Idea: Bytes Literal

jrose · February 6, 2021, 2:08am

The main use case I have for this is switches, but I guess I could match a byte string literal against a prefix instead of a single byte.

jrose · February 6, 2021, 2:09am

One interesting aspect of reusing existing string literal syntax is that it sidesteps this question quite nicely.
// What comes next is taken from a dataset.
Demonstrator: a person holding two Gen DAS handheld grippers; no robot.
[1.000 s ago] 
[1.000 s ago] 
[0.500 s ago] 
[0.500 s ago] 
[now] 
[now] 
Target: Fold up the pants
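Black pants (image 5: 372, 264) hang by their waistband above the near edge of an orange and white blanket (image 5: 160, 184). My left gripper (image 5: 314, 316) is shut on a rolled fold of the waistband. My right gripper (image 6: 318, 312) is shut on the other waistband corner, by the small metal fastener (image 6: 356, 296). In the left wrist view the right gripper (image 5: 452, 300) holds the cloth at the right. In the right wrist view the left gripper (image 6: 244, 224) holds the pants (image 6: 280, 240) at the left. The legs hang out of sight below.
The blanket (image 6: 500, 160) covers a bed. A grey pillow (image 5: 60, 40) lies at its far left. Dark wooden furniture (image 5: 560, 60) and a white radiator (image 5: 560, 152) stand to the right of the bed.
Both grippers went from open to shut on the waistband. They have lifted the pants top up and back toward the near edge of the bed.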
It's still weird that there's no safe bytes type in the standard library, sure, but you won't get an unsafe or suboptimal type by accident.

benrimmington · February 7, 2021, 12:12pm

Instead of adding new protocols (for byte strings and interpolation), could we simply add another initializer to the existing _ExpressibleByBuiltinStringLiteral protocol?
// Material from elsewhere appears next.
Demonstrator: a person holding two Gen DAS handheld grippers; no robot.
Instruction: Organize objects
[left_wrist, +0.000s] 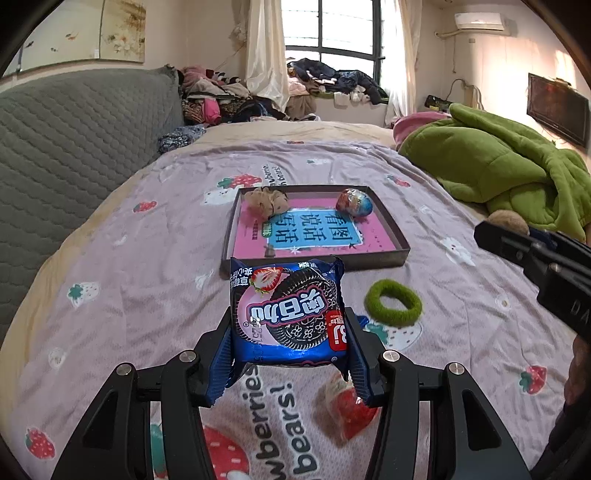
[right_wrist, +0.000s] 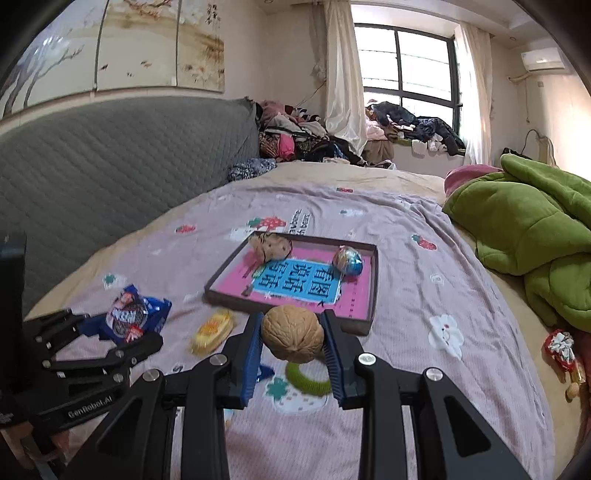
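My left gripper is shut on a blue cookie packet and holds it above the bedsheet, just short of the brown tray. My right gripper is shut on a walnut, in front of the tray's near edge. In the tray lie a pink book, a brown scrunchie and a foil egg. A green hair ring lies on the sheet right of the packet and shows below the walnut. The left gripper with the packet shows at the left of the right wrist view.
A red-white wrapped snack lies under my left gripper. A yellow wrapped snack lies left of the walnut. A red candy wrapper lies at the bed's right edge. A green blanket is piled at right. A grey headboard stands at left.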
The new initializer would only be used when a string literal contains \x{...}.
A default implementation (if needed) would forward to the existing initializer.
String would replace invalid UTF-8 bytes with U+FFFD.
StaticString might allow invalid UTF-8 bytes, by updating preconditions, and adding APIs:
- e.g. public var isUTF8: Bool (using a spare bit in _flags).
- e.g. public var bytes: UnsafeRawBufferPointer (can be empty).
Byte string interpolation would use the existing protocols, with their StringLiteralType: _ExpressibleByBuiltinStringLiteral associated types.

Off-topic

Could the previous Unicode scalar literals pitch be solved by having a shorter type name?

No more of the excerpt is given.